---- Source data

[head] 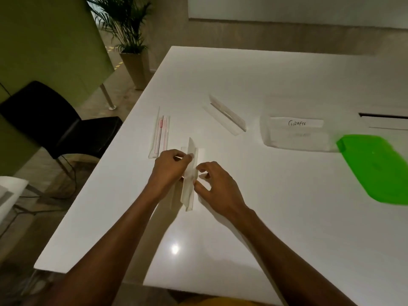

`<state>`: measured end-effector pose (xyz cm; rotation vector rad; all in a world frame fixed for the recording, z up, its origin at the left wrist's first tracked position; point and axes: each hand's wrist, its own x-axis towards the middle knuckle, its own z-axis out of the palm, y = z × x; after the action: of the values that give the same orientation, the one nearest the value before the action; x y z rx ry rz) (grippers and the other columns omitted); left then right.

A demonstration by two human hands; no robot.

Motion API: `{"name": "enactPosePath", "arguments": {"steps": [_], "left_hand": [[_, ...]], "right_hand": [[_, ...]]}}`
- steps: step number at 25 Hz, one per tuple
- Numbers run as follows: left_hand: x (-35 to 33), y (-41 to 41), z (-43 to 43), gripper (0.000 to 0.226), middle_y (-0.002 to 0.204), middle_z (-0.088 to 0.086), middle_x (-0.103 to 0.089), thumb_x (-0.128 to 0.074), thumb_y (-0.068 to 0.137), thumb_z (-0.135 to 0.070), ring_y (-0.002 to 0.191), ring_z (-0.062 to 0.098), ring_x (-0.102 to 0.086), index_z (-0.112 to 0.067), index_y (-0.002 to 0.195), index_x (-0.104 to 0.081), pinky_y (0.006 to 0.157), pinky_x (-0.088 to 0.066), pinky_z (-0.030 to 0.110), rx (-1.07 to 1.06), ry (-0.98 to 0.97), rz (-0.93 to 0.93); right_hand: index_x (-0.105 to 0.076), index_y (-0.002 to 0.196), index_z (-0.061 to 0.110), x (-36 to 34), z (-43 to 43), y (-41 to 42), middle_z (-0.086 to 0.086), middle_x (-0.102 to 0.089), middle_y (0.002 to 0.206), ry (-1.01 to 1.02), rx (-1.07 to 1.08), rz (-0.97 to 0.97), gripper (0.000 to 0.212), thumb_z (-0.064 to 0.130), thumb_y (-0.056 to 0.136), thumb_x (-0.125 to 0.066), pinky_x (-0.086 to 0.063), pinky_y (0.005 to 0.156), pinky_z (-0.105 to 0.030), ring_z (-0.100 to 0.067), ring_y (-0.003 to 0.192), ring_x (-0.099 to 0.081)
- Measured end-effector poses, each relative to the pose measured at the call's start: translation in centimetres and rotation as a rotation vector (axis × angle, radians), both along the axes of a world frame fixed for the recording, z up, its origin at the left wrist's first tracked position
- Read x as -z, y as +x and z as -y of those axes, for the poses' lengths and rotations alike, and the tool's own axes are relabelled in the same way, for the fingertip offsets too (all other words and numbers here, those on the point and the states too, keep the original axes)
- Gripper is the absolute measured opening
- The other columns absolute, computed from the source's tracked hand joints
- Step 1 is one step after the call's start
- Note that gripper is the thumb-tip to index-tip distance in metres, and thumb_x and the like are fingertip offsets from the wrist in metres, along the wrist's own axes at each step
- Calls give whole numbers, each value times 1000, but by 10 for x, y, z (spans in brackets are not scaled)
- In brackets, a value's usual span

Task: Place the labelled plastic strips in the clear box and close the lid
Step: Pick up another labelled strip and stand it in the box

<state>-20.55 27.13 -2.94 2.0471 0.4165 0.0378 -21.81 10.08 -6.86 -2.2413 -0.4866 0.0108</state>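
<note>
A long clear plastic strip (189,193) with a white paper label lies near the table's middle left. My left hand (170,168) pinches its upper part and my right hand (217,186) pinches its right edge with thumb and fingers. A second strip (160,134) with red lines lies just beyond to the left. A third strip (227,115) lies further back. The clear box (295,134) stands open at the right, with a label reading "GIRAFEE" inside. Its green lid (379,166) lies flat to the right of it.
The white table (276,217) has its left edge close to the strips. A black chair (55,122) stands left of the table, with a potted plant (132,51) behind. A dark slot (384,117) is in the table at the far right.
</note>
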Motion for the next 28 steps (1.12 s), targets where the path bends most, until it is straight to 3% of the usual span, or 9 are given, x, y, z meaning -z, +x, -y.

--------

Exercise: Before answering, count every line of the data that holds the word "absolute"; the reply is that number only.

Exercise solution: 2